About the Team
Safeguards Labs is a new team operating at the intersection of research and engineering, chartered to investigate novel safety methods that protect Claude and the people who use it. We prototype new approaches to safe models, usage safeguards, and production safety — pressure-testing ideas through offline analysis and subsets of traffic before they graduate into production systems run by our partner Safeguards teams. Our work overlaps closely with account abuse, model behavior safeguards, and other safeguard subteams, and we serve as a research arm that can take on ambitious, ambiguous problems and turn them into deployed defenses.
About the Role
We're hiring research engineers to define and execute the Labs research agenda. You'll scope your own projects, run experiments end-to-end, and decide when an idea is ready to hand off to a production team — or when to kill it and move on. The team is small and being built deliberately around a roughly 3:1 mix of researchers to software engineers, so each person has substantial latitude over what they work on and high leverage on the team's direction.
Responsibilities:
- Lead and contribute to research projects investigating new methods for detecting misuse of Claude, identifying malicious organizations and accounts, strengthening model safeguards, and other safety needs.

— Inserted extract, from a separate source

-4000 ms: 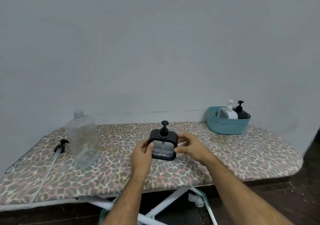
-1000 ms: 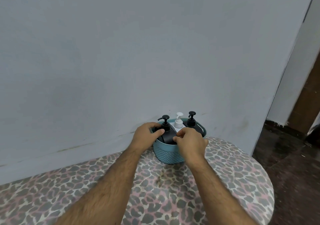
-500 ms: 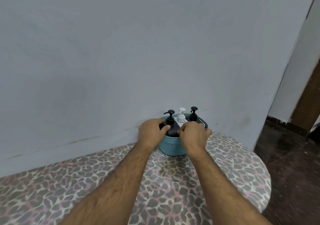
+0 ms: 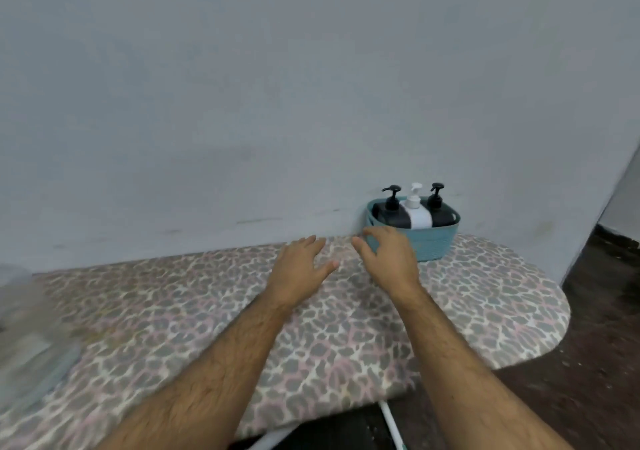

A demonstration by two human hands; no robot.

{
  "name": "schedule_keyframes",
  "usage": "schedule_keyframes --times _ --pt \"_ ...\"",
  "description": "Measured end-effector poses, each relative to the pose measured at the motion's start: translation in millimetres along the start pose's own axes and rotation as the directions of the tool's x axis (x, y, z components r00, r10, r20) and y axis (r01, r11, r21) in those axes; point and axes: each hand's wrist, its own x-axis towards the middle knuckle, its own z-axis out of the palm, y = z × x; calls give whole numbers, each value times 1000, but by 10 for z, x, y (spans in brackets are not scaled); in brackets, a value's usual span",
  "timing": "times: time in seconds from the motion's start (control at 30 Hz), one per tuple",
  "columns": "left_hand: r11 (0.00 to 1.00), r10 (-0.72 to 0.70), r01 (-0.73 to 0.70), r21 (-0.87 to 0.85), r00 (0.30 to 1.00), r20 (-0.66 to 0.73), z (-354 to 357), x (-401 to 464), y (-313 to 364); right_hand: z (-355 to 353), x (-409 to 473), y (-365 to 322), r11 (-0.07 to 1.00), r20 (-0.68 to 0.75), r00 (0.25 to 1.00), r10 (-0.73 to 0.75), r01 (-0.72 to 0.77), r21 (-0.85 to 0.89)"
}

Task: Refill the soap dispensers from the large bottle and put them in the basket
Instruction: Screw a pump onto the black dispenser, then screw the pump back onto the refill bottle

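A teal basket (image 4: 438, 241) stands against the wall at the far right of the board. Three dispensers stand upright in it: a black one (image 4: 390, 214) on the left, a white one (image 4: 418, 214) in the middle, another black one (image 4: 440, 214) on the right. My left hand (image 4: 299, 266) hovers open over the board, left of the basket. My right hand (image 4: 389, 257) is open too, just in front of the basket's left side, holding nothing. A blurred clear large bottle (image 4: 24, 331) shows at the left edge.
The leopard-print ironing board (image 4: 311, 328) runs across the view, rounded at its right end. A plain grey wall rises right behind it. Dark floor (image 4: 602, 345) lies to the right, and white legs (image 4: 389, 418) show under the front edge.
Both hands have let go of the black dispenser, which now stands in the basket, and have drawn back toward me. The view has swung left, bringing the large bottle into sight.
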Motion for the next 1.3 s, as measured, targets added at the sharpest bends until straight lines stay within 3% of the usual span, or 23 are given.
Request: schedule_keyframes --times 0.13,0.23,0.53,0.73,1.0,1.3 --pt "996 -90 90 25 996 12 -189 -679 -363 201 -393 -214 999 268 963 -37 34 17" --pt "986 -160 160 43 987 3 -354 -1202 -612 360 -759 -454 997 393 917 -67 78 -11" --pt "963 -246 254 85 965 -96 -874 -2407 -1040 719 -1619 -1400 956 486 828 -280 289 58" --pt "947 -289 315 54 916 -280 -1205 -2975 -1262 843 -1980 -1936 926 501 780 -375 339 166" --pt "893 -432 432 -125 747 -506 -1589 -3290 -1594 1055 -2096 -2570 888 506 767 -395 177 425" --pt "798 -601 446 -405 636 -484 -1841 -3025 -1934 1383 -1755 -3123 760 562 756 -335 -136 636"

- Design and run offline analyses over model usage data to surface abuse patterns, build classifiers and detection systems, and evaluate their effectiveness.
- Develop and iterate on prototypes that could eventually feed signals into the real-time safeguards path, partnering with engineers on tech transfer.
- Contribute to a broader research portfolio investigating methods for detecting abusive behavior in chat-based or agentive workflows, and for training the model to robustly refrain from dangerous responses or behaviors without over-refusing.
- Build evaluations and methodologies for measuring whether safeguards actually work, including in agentic settings.
- Write up findings clearly so they inform decisions across Trust & Safety, research, and product teams.
You may be a good fit if you:
- Have a track record of independently driving research projects from ambiguous problem statements to concrete results, ideally in AI, ML, security, integrity, or a related technical field.
- Are comfortable scoping your own work and switching between research, engineering, and analysis as a project demands.
- Have working familiarity with how large language models operate — sampling, prompting, training — even if LLMs aren't your primary background.
- Are proficient in Python and comfortable working with large datasets.
- Care about the societal impacts of AI and want your work to directly reduce real-world harm.
Strong candidates may also have:
- Experience building and training machine learning models, including classifiers for abuse, fraud, integrity, or security applications.
- Knowledge of evaluation methodologies for language models and experience designing evals.
- Experience with agentic environments and evaluating model behavior in them.
- Background in trust and safety, integrity, fraud detection, threat intelligence, or adversarial ML.
- Experience with red teaming, jailbreak research, or interpretability methods like steering vectors.
- A history of taking research prototypes and transferring them into production systems.